Please put a known good thermometer in your incubator and let it get up to temperature. With the thermometer sitting where the eggs will be sitting, the temp should be around 99.5 and the earlier poster mentioned humidity, that plays an important part in the last 3 days. If it isn't 99.5 make some adjustments. Good luck and don't loose heart...
 
I would actually put two glass fish tank thermometers on different sides of the incubator to make sure that you don't have any really bad cold spots or hot spots.

I would also get a hygrometer for the inside of the incubator if you don't already have one because the humidity gauge on a incubator is so inaccurate you would be shocked... My incubator is brand new and the first time it was off by 10%.

You'll want to calibrate the hygrometer too. You can find YouTube videos or instructions on how to do it.
 
I believe your temperature was a bit high throughout.
Most thermometers and incubator controls are notoriously inaccurate. That is critical for healthy chicks. You can start with a guaranteed accurate incubator or calibrate.
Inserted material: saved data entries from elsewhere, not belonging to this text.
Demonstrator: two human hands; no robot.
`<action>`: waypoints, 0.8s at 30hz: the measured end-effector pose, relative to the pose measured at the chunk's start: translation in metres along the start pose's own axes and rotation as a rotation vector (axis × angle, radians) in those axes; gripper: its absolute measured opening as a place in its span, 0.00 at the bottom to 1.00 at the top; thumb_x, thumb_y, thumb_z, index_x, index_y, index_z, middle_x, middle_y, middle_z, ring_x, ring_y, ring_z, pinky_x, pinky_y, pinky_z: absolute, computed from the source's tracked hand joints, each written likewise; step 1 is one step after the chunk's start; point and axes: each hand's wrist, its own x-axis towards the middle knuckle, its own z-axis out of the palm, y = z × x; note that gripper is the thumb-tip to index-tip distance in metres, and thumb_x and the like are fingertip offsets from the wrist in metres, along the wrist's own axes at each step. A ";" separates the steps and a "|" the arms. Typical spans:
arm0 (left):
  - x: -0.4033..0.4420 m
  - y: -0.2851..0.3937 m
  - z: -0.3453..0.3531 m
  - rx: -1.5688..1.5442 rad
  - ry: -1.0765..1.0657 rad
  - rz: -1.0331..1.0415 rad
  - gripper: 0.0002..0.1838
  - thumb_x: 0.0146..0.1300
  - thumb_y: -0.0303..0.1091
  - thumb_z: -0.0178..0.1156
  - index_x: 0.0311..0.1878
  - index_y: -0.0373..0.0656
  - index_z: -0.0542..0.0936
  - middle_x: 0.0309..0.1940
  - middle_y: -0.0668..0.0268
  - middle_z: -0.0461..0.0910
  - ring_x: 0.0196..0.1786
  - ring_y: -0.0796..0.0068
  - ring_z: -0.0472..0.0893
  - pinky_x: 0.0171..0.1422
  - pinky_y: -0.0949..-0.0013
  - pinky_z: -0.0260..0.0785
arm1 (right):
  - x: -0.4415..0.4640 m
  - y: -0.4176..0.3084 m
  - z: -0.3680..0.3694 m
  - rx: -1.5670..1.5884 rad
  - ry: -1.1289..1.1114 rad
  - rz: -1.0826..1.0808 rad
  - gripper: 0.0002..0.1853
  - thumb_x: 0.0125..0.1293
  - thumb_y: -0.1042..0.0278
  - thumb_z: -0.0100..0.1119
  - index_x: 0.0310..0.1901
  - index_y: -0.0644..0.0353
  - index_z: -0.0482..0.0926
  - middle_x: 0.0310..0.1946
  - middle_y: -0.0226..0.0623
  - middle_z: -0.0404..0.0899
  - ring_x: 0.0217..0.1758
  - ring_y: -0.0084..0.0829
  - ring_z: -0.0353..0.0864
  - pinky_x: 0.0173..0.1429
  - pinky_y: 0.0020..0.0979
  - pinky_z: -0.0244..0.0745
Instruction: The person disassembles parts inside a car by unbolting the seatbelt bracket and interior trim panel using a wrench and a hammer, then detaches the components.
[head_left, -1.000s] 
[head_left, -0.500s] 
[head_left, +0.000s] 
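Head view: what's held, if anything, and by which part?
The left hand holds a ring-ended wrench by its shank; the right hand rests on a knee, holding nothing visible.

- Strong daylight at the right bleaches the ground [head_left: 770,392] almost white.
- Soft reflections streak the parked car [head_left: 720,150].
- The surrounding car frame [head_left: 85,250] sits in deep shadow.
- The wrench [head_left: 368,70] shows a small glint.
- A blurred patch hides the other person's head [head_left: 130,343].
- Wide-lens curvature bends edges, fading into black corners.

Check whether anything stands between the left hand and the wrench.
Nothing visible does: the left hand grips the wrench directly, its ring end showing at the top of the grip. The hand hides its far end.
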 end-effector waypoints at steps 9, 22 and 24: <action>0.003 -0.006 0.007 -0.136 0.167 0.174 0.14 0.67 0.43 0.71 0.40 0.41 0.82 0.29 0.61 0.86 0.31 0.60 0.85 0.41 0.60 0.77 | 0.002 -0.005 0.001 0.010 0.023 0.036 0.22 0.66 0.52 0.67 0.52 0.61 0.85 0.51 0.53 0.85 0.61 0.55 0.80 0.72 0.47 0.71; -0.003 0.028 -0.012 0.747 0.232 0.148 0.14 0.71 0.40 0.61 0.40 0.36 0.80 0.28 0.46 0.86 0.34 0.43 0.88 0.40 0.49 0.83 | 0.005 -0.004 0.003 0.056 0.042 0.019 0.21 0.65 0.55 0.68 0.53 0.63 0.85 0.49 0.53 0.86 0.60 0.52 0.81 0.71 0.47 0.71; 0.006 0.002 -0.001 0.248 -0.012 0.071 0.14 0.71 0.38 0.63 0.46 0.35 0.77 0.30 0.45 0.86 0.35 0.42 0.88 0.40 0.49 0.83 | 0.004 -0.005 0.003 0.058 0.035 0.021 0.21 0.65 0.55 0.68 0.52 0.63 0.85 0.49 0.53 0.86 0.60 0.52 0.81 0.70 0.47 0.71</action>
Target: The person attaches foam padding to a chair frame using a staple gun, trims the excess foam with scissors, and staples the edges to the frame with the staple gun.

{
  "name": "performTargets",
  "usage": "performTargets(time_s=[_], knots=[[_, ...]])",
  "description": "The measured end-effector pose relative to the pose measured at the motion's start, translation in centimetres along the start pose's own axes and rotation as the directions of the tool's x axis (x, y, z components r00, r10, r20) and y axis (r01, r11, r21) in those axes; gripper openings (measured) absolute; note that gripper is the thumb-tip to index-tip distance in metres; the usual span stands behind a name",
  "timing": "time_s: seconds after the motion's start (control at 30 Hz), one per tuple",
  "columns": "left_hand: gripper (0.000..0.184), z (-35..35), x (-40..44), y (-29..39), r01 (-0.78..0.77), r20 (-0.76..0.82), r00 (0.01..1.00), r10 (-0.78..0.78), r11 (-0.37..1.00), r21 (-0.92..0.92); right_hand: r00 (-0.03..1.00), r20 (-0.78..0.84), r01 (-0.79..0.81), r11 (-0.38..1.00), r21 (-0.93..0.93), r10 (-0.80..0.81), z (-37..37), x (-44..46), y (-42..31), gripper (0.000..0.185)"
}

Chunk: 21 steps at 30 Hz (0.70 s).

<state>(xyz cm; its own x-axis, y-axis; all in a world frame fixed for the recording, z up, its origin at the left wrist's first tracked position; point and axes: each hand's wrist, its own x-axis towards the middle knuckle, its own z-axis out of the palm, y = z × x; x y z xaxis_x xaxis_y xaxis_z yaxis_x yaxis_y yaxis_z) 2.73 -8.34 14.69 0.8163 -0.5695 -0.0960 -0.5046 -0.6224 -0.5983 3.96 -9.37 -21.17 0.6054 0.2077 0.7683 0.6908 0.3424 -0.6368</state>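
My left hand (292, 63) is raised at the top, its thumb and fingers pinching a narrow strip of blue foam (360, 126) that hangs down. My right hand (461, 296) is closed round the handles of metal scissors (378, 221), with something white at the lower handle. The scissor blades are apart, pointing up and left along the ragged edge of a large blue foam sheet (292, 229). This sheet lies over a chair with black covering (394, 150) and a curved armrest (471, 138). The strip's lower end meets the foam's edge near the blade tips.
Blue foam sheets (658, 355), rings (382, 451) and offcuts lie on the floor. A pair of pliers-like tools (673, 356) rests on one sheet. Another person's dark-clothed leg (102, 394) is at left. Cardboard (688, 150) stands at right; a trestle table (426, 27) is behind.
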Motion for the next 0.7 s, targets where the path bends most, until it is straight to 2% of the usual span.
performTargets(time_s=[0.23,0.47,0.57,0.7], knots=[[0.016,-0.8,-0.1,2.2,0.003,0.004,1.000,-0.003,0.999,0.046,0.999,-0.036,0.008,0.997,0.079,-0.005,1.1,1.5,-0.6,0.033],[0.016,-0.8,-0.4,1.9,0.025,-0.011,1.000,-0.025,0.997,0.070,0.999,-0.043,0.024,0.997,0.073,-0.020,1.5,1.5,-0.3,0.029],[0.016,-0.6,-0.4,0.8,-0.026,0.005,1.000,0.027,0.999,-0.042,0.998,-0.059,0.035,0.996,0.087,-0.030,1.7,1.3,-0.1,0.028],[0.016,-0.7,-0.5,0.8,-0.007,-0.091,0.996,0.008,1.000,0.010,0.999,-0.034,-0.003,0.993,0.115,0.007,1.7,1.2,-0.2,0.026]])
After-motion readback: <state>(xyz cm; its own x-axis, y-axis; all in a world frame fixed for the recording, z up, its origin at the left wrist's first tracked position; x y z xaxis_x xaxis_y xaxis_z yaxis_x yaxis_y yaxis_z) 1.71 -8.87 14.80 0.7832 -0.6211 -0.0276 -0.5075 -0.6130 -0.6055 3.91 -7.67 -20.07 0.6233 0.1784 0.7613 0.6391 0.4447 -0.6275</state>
I've used so many types of cheap thermometers that were way off. Aquarium thermometers and most others are only supposed to be within 2F and that isn't close enough for incubation. I've found most to be off by much more than 2F. That will kill embryos. The 2 best thermometers I've found out of the box that won't break the bank are the Brinsea Spot Check and the Thermoworks RT301.
https://www.brinsea.com/p-394-spot-check-digital-incubator-thermometer.aspx
https://www.thermoworks.com/RT301WA
There are likely other issues. If these were eggs from your birds, I would visit breeder flock nutrition. Layer and all flock feed may be sufficient for eating eggs but not necessarily good enough to take an embryo to term and vigorous enough to hatch.
For good hatchability, you want methionine at about .5%, lysine at about 1%, cystine at about .75%, vitamins A @5,000 IU, D at least 2,000 IU and E @50 IU per pound. Manganese at 85 ppm.
You aren't likely to find those numbers on any guaranteed analysis tag for regular feeds.
It is hard to find breeder rations but there are ways to supplement.